_Description of the task:_
In the listing below, print exactly the lines between the line holding "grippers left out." and the line holding "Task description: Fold", inclusive, and no more.

_Source data:_
[Start of Attachment]

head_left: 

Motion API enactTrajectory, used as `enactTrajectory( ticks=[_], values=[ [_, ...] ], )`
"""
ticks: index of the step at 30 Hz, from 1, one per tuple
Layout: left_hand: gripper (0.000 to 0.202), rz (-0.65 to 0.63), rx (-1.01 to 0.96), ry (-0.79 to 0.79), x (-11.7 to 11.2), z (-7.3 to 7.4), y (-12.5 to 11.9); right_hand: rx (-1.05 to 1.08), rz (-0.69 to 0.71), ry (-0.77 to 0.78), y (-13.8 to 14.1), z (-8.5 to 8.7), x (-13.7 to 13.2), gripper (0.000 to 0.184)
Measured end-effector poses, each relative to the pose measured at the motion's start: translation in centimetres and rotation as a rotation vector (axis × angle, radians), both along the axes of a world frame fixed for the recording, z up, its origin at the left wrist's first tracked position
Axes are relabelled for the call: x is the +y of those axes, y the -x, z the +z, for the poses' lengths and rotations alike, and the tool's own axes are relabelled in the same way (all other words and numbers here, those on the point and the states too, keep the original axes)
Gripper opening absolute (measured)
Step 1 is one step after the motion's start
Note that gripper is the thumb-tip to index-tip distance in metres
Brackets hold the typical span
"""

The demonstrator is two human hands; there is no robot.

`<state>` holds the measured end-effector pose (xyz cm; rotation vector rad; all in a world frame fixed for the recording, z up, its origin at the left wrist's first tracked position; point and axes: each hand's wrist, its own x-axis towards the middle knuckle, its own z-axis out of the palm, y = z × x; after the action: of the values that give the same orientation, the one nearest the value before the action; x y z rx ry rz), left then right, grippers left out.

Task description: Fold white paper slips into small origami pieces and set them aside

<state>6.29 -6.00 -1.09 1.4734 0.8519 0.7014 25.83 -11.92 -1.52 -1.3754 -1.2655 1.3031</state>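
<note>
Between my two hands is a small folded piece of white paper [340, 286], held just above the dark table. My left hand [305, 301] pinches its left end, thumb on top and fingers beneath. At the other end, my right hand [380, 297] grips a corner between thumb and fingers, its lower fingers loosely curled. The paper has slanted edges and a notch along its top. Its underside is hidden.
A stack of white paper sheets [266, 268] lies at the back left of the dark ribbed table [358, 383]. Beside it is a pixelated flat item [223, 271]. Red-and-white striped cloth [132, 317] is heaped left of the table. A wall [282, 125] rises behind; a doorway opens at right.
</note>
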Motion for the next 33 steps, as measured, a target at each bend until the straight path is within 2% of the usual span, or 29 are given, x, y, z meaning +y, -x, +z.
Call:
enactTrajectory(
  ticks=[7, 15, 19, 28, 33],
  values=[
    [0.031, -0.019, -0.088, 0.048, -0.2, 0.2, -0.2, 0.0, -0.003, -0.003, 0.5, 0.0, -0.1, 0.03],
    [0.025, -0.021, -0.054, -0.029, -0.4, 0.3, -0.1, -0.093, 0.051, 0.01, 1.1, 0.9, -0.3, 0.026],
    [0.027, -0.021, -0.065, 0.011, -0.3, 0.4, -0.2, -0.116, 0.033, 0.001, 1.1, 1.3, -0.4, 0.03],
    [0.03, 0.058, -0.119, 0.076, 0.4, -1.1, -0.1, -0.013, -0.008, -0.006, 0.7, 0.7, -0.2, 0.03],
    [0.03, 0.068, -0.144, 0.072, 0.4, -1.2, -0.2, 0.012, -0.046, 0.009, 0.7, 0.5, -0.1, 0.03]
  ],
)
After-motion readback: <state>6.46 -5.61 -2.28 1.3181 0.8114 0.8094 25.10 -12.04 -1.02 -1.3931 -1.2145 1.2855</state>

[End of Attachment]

_Response:_
`<state>` holds the measured end-effector pose (xyz cm; rotation vector rad; all in a world frame fixed for the recording, z up, its origin at the left wrist's first tracked position; point and axes: each hand's wrist, its own x-axis towards the middle knuckle, its own z-axis out of the palm, y = z × x; after the action: of the values that give the same orientation, the one nearest the value before the action; x y z rx ry rz), left then right, grippers left out.

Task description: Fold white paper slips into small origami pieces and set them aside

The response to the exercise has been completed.